The decision, from that point, is hers. You cannot change the past, but you can ensure her future has none of this in it, ever again.


----------



## EleGirl

thehag said:


> I need help to get my wife back. I have been chatting with other women I met on line and got caught! My wife is devestated and I need some advice on how to win her back. I asked her for suggestions and she said it's your problem, you figure it out. I have lied to her a few times so this makes it hard to gain her trust. Someone please help!


There are several self help books that would help you with this. Here is a link to one of them.

*How to Help Your Spouse Heal From Your Affair: A Compact Manual for the Unfaithful *

Also, you post here on TAM and get some help with this.


----------



## EleGirl

Also, I moved your thread to the New Member Forum because it's required that your first thread be here. 

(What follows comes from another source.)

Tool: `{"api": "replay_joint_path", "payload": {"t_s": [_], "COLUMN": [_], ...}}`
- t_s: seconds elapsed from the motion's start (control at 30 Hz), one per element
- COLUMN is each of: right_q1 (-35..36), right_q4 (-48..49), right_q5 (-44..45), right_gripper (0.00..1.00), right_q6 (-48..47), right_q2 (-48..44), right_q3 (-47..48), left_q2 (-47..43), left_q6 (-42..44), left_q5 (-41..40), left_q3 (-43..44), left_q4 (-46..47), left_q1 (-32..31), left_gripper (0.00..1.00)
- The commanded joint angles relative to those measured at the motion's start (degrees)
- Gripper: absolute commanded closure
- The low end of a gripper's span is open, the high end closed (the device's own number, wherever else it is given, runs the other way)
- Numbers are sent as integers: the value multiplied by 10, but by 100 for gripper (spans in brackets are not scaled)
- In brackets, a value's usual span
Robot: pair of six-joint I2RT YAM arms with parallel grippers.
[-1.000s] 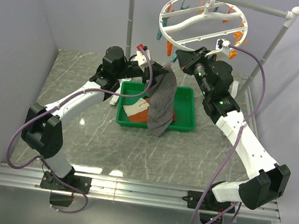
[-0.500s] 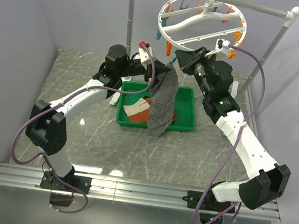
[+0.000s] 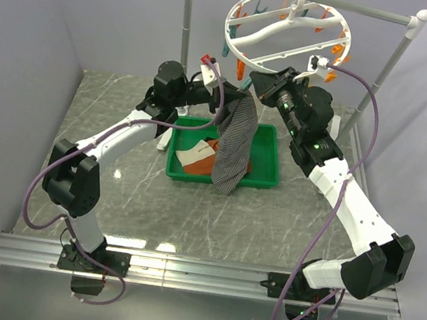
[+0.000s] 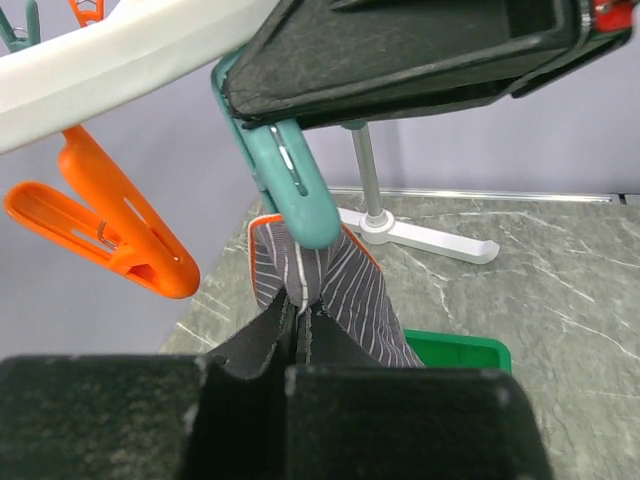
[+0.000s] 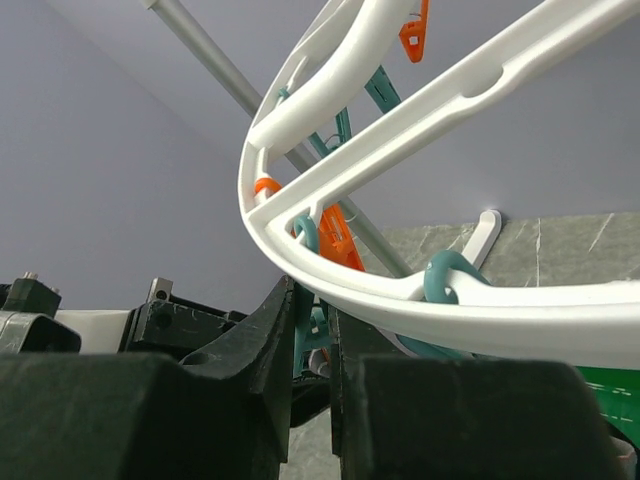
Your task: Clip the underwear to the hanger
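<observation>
The underwear (image 3: 233, 143) hangs as a long grey striped strip over the tray, and my left gripper (image 3: 230, 99) is shut on its top edge. In the left wrist view the cloth (image 4: 340, 280) rises from my shut gripper (image 4: 300, 322) into the tip of a teal clothespin (image 4: 290, 190). My right gripper (image 3: 257, 87) is shut on that teal clothespin (image 5: 310, 318), just under the rim of the white ring hanger (image 3: 273, 30). The hanger's rim (image 5: 450, 300) crosses right above my right gripper (image 5: 312, 310).
A green tray (image 3: 268, 158) below holds a white cloth (image 3: 194, 156) and an orange-rust garment. An orange clothespin (image 4: 110, 225) hangs left of the teal one. The rack's poles (image 3: 187, 29) and foot (image 4: 420, 235) stand behind, with walls on both sides.
My left arm has swung right and up, carrying the top of the underwear to the teal clothespin. The right arm has held still.
</observation>
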Motion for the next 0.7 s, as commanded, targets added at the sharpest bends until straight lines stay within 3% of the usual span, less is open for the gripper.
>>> {"api": "replay_joint_path", "payload": {"t_s": [0.0, 0.67], "right_q1": [-3, -3], "right_q4": [17, 8], "right_q5": [-17, -15], "right_gripper": [100, 100], "right_q6": [5, 6], "right_q2": [6, 10], "right_q3": [12, 13], "left_q2": [4, 9], "left_q6": [-13, -25], "left_q5": [-5, -13], "left_q3": [34, 45], "left_q4": [27, 40], "left_q1": [-2, -9], "left_gripper": [100, 100]}}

You can now post anywhere else on the sub forums.


----------



## MJJEAN

Convince me. Convince me you really want to honestly and truly be in a fully monogamous relationship with your wife for the rest of your life.

Hint: If you can't convince me you'll never convince her. I'm just asking for words. She'll need words and they'll need to be honest and there will need to be actions backing them up.


----------



## MattMatt

thehag said:


> I need help to get my wife back. I have been chatting with other women I met on line and got caught! My wife is devestated and I need some advice on how to win her back. I asked her for suggestions and she said it's your problem,you figure it out.I have lied to her a few times so this makes it hard to gain her trust. Someone please help!


It's called doing the heavy lifting. And that's your job as the cheater in the marriage.


----------



## *Deidre*

So, if she didn't 'catch you,' would you still be doing it? 

Why do you want to win someone back whom you don't sound interested in, honestly? Are you just fearful of divorcing? 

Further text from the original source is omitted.